Aim of the task. Across the listing below, how many lines contain the string "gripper"? Only the number is needed.

Source material.
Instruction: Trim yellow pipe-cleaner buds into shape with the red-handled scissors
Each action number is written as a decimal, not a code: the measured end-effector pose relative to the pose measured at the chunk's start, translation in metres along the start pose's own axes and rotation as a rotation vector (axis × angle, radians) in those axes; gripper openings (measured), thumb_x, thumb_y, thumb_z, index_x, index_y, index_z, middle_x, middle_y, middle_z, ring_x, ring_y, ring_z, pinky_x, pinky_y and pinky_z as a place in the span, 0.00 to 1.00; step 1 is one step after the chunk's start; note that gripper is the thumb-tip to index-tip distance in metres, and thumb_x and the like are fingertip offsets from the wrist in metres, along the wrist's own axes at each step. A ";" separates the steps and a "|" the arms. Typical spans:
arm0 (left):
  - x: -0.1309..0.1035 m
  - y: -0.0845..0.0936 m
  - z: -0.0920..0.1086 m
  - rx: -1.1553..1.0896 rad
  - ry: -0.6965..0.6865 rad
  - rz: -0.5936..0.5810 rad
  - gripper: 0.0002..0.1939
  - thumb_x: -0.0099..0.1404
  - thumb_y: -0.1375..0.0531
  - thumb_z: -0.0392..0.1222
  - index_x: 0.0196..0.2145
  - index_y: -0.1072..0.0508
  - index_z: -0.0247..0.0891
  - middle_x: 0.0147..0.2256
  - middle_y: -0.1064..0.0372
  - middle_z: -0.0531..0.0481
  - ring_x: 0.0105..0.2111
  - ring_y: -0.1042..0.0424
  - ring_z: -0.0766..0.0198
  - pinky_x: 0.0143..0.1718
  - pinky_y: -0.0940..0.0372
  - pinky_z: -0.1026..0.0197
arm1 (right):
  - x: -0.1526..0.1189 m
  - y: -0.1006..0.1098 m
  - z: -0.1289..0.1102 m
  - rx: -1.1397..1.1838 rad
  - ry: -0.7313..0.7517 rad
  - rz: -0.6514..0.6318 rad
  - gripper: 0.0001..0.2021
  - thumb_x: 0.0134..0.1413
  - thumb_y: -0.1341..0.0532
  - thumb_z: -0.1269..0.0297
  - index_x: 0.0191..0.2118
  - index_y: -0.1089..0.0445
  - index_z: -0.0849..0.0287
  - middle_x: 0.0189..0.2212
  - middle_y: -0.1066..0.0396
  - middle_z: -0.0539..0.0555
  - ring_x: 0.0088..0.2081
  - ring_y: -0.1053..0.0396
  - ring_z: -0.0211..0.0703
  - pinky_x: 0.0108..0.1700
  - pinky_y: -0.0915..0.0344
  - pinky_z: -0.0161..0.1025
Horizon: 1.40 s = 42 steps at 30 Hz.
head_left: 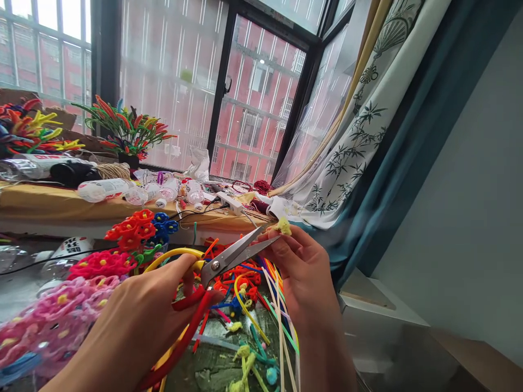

Exercise result. 3